Teaching robots to think on the fly

A research team from Princeton, the University of Texas, and Northeastern University is working under a $7.5 million grant from the U.S. Air Force Office of Scientific Research to pave the way for creating such a system. The basic research the team is doing could someday extend to aircraft controls and many other applications, including controlling disease epidemics or making more accurate predictions about climate change or species survival, said Amir Ali Ahmadi, a professor of operations research and financial engineering at Princeton and a member of the research team.

The goal is to exert measures of control over a “dynamical system” — one that changes as it moves. Most dynamical systems are notoriously difficult to predict and manage. Ahmadi, along with colleagues Charles Fefferman, the Herbert E. Jones, Jr. ’43 University Professor of Mathematics, and Clarence Rowley, the Sin-I Cheng Professor in Engineering Science, are trying to design algorithms that can learn the behavior of dynamical systems from data.

“A dynamical system is any entity in some space that evolves through time,” Ahmadi said. “So, an airplane is a dynamical system; a robot is a dynamical system; the spread of a virus is a dynamical system.”

Gaining control is particularly tough when data is limited, said Ahmadi. In the case of a damaged aircraft, “the plane has changed, and you have less than a minute to come up with a new model of control,” he said.

Predicting future performance based on extremely sparse data is a common problem. It is hard to recommend the best response to a disease outbreak, for example, when very little is known about the spread of illness.

In a recent article in the SIAM Review, Ahmadi’s research team presented an approach that uses additional information to rapidly respond to changing conditions in which little data is available for decision-making. This additional information, which mathematicians call side information, acts in the same way that experience or professional expertise does for a human. For example, a doctor might never have seen a particular disease before, but years of experience will help her make a good judgment on how to treat the patient.

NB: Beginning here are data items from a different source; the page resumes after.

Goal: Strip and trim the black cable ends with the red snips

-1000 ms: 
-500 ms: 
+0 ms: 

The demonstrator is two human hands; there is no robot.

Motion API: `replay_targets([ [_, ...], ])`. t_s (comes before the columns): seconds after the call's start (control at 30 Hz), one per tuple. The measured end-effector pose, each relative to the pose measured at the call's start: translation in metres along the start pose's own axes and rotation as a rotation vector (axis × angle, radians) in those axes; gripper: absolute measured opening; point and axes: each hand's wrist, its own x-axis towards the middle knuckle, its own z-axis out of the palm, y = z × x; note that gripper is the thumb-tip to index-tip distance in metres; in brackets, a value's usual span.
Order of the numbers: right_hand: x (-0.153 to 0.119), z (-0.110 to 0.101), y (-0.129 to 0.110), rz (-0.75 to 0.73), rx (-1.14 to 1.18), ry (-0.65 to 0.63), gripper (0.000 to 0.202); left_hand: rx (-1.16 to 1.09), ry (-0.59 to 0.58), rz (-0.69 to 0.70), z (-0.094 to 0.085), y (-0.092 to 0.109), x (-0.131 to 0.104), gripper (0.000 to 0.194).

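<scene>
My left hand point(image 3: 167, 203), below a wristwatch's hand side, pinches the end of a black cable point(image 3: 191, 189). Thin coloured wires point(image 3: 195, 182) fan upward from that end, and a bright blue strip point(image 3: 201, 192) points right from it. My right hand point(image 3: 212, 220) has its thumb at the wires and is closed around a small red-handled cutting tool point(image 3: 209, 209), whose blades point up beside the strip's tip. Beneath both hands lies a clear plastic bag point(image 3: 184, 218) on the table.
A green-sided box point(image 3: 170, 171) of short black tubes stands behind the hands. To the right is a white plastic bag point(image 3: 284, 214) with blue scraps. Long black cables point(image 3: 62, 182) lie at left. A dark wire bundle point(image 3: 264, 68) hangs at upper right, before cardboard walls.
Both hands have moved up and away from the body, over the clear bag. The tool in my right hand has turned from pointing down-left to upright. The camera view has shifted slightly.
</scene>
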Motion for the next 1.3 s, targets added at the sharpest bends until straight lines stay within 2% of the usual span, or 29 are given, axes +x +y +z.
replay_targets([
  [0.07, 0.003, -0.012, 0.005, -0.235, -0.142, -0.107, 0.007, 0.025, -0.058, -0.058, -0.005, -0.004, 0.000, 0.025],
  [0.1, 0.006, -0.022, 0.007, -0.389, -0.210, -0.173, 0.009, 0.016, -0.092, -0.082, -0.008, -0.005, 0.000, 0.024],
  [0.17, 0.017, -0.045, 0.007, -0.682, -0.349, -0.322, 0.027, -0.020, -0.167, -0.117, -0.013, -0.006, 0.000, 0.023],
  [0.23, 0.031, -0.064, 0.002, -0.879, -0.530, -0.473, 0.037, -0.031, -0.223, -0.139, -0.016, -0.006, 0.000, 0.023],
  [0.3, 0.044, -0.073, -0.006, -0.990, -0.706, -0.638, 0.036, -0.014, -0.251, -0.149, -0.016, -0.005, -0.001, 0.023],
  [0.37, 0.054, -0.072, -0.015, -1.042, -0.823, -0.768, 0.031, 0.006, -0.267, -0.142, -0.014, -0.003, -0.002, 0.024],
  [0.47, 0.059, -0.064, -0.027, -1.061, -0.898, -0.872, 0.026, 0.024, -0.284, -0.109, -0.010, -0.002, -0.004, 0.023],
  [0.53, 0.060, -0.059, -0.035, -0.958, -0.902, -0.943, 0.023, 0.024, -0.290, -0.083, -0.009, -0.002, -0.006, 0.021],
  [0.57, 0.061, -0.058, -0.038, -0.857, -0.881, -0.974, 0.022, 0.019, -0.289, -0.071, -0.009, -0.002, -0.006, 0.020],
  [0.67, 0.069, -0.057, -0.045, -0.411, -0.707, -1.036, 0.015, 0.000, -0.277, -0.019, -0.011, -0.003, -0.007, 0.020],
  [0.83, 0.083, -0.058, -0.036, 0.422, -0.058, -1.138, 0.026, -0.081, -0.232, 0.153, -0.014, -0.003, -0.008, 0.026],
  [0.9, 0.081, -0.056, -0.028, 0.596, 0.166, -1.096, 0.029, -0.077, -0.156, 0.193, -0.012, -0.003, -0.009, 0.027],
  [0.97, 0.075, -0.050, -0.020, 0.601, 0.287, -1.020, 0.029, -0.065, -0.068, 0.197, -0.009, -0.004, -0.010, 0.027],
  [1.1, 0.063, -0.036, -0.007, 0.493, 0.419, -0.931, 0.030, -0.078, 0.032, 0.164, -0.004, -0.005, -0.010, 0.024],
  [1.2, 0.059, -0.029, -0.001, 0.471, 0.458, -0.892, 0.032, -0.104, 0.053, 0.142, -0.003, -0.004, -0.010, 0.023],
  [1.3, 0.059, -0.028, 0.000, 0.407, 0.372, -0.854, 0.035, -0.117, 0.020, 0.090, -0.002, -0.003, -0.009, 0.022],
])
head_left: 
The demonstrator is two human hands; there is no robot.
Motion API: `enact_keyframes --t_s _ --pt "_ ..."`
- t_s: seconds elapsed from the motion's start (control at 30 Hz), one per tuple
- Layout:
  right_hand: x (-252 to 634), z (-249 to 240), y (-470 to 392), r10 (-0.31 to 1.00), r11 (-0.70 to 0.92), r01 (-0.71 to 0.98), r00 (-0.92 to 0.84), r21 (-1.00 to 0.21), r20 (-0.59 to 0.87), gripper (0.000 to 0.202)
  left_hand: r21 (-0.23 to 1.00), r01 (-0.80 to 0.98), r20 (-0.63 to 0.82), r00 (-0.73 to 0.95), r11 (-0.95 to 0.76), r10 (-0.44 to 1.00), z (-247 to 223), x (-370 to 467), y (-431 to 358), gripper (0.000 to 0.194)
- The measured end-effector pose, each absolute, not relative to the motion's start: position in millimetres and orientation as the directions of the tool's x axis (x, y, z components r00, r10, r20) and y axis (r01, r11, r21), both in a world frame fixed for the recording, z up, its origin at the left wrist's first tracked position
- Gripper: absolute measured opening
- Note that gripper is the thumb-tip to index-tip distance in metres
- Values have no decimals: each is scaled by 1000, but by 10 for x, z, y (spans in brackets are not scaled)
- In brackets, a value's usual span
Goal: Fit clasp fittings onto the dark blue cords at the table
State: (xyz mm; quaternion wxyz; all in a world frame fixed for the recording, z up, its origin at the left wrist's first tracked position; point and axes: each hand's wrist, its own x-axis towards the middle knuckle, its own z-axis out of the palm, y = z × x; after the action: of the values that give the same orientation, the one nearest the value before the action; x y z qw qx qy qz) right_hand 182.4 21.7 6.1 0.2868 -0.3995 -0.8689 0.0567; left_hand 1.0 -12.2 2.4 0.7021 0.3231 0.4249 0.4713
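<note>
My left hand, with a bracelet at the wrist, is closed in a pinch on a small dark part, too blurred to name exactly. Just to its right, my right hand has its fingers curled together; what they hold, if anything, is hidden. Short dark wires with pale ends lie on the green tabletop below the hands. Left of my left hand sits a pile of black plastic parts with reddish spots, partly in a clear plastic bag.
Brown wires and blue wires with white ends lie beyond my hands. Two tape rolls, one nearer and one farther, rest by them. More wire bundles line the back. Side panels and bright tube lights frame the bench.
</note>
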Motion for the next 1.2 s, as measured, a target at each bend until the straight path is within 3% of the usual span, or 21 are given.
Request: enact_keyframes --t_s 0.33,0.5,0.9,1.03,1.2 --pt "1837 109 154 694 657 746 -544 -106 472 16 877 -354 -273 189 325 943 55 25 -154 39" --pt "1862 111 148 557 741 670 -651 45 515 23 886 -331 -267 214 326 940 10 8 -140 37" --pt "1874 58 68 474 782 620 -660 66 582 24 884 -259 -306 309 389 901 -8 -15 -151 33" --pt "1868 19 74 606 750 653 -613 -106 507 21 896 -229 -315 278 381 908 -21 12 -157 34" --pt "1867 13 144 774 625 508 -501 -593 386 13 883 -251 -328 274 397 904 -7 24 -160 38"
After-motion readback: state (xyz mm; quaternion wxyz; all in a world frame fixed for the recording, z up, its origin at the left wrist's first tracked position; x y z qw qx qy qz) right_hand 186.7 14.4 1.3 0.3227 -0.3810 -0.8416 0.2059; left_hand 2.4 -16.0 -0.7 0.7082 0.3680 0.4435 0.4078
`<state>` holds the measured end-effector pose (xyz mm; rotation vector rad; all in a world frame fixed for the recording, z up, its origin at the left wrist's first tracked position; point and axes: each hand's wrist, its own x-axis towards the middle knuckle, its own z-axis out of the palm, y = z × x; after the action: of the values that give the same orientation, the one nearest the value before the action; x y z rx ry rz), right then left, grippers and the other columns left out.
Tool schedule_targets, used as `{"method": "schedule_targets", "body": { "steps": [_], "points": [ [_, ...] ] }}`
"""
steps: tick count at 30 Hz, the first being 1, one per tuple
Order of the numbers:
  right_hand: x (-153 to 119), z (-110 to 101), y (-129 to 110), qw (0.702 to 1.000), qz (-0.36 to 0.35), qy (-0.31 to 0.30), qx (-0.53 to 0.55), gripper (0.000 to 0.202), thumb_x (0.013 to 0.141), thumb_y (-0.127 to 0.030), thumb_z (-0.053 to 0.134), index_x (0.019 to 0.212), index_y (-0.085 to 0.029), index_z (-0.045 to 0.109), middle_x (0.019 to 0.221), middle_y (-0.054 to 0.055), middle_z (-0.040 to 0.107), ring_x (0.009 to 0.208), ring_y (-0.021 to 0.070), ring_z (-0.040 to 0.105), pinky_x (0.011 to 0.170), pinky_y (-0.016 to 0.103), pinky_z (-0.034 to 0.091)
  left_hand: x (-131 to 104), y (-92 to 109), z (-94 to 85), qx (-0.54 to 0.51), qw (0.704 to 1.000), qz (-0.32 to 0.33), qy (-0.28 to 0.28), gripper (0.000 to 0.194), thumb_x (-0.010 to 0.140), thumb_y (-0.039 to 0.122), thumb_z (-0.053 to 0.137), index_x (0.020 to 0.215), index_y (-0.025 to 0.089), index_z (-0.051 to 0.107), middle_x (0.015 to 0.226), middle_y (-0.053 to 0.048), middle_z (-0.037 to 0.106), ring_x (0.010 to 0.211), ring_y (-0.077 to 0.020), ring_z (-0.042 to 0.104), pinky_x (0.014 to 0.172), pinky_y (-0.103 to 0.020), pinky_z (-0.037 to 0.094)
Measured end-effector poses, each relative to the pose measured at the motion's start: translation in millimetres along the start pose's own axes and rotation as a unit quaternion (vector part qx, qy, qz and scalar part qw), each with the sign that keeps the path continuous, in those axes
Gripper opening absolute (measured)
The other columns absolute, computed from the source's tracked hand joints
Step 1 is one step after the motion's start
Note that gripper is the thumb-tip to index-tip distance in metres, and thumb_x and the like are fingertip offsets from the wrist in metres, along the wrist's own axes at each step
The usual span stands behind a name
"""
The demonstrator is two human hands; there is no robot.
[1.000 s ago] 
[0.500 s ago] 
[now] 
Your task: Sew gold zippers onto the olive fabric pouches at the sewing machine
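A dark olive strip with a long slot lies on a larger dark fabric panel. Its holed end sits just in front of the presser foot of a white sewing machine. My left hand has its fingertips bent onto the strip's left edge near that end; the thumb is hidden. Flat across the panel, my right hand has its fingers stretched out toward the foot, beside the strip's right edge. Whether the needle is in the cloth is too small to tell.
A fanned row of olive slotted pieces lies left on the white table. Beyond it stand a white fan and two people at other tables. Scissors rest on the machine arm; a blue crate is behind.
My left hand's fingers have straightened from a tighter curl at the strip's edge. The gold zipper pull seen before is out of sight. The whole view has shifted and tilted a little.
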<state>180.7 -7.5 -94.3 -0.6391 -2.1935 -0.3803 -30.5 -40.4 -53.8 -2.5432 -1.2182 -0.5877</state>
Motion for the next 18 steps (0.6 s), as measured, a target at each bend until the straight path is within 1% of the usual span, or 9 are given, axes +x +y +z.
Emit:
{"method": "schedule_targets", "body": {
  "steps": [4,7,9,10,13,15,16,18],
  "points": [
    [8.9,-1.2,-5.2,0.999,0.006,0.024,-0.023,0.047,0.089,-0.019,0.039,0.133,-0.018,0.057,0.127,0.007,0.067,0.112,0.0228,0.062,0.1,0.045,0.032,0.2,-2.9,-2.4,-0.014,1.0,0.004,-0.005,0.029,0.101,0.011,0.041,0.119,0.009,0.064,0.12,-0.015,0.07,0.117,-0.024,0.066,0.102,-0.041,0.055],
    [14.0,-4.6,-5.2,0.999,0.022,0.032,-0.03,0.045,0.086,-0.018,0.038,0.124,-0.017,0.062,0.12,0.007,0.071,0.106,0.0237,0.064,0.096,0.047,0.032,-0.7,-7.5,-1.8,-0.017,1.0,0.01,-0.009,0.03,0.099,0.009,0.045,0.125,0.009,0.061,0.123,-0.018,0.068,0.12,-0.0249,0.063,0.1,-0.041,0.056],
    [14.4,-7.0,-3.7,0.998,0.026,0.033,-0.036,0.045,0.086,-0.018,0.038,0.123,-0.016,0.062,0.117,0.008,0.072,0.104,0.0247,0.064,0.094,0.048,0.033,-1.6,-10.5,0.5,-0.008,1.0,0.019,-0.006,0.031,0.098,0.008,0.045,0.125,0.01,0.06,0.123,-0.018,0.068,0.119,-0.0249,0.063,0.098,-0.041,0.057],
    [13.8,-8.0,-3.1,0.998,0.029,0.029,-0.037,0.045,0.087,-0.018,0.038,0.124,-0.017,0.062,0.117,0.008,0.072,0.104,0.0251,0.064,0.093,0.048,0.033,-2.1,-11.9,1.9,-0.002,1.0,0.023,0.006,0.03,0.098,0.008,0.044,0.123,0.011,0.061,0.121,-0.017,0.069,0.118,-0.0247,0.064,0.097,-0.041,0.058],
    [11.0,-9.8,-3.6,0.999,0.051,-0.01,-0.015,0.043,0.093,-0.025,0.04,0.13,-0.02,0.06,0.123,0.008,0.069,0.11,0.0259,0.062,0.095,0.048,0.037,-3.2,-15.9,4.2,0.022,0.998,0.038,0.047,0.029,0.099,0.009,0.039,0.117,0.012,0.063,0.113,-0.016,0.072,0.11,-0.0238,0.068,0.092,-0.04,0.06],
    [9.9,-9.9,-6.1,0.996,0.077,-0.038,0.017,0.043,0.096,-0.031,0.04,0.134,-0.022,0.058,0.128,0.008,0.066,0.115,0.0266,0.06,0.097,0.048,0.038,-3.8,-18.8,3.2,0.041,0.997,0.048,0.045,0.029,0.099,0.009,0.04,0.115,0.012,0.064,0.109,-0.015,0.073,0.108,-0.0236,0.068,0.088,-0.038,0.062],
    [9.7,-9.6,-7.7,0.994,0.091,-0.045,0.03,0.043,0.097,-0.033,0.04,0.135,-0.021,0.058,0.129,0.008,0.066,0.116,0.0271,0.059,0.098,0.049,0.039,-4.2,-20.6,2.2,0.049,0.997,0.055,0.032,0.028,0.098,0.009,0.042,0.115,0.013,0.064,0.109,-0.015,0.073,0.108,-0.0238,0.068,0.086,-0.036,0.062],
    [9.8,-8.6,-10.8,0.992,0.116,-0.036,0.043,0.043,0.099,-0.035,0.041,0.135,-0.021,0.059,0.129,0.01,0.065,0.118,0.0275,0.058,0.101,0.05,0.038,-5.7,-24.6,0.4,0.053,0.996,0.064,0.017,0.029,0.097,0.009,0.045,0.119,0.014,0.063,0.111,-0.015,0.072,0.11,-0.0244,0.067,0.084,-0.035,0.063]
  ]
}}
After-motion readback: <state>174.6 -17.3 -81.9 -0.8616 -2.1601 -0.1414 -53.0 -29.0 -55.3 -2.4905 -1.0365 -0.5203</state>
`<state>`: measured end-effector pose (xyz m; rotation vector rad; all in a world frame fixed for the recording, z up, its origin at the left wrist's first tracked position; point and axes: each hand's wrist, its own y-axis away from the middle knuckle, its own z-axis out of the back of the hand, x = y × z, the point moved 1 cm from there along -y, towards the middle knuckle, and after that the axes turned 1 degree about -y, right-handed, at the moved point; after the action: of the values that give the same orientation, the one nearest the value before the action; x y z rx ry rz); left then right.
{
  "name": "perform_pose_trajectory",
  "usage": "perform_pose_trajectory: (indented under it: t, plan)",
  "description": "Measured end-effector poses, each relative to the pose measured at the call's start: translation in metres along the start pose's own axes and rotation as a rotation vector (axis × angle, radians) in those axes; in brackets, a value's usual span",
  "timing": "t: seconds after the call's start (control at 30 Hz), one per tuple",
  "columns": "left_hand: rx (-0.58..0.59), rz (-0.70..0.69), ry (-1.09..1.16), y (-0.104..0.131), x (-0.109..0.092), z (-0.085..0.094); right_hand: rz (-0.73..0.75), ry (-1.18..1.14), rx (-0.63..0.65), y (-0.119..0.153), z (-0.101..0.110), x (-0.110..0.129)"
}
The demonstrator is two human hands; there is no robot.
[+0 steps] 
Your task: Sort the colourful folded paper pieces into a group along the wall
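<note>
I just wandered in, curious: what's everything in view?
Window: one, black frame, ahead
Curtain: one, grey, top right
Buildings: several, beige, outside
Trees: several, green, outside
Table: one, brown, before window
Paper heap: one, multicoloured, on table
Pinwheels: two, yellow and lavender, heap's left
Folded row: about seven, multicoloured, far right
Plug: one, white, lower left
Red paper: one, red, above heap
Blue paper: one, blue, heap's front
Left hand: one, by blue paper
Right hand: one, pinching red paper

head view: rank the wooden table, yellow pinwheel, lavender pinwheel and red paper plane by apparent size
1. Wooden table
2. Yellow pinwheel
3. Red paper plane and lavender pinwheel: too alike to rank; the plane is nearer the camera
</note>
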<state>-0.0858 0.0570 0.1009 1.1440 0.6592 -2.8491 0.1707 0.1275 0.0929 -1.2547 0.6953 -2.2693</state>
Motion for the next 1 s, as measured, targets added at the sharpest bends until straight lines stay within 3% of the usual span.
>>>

“That is what this entire project is about,” Ahmadi said. “It is about learning a system from very little data and eventually controlling it in a way that we desire.”

Starting simple

Long-term goals, such as aircraft controls, are beyond the scope of the immediate project. Rather, the work under the Air Force grant is focusing on much simpler examples in the hopes of learning more about controlling a system riddled with unknowns.

“In standard control theory, you understand what the controls do. We’re trying to make a more powerful version of that theory in which you don’t know what the controls do, but you learn by applying them,” Fefferman said. He is working with Rowley on relatively simple sub-problems of dynamical systems — for instance, trying to temporarily halt an object as it moves along a straight line at a constant speed. In addition, the researchers want to use as little energy as possible to exert control — just as a pilot would want to do in a plane with limited fuel.

Another problem they may tackle is an advanced version of a problem commonly assigned to undergraduate mechanical engineering majors: controlling an inverted pendulum — similar to trying to balance a broomstick in the palm of your hand. The controller would learn the behaviors of the system almost instantly and without knowing where its mass is centered. To do that, they would create equations for controls based on a few seconds of observation, then modify the controls after recording what they do. The model would be designed to rapidly go through several learn-and-control iterations.

Knowledge versus control

The problems the team explores involve tradeoffs between exploring functionality and exploiting the knowledge gained, Rowley said. “If you exploit your knowledge too soon, the model may not be good enough to land a plane. But if you spend too much time learning its behavior, the plane may crash.”

There is no single technique for controlling a system with unknown dynamics, said Ufuk Topcu, a team member and associate professor at the University of Texas. But one of the keys is to select the most valuable data to work on. “You have to tackle it from multiple angles and chop the big problem into more manageable pieces to identify what’s worth learning,” he said.

When the grant ends, the researchers expect to have algorithms for controlling at least some aspects of a dynamical system. Though their model may not be fast enough to operate in real time, it should be able to show which controls are possible in a changing system and with what degree of certainty they can succeed, Ahmadi said.

The article “Learning Dynamical Systems with Side Information” was published in the February issue of the Society for Industrial and Applied Mathematics Review. Besides Ahmadi, authors include Bachir El Khadir, a former graduate student at Princeton who is now at the investment firm Two Sigma. Support for the project was provided in part by the Air Force Office of Scientific Research, the National Science Foundation, DARPA, the Sloan Research Fellowship, the Google Faculty Award, and an Innovation Award of the Princeton School of Engineering and Applied Science.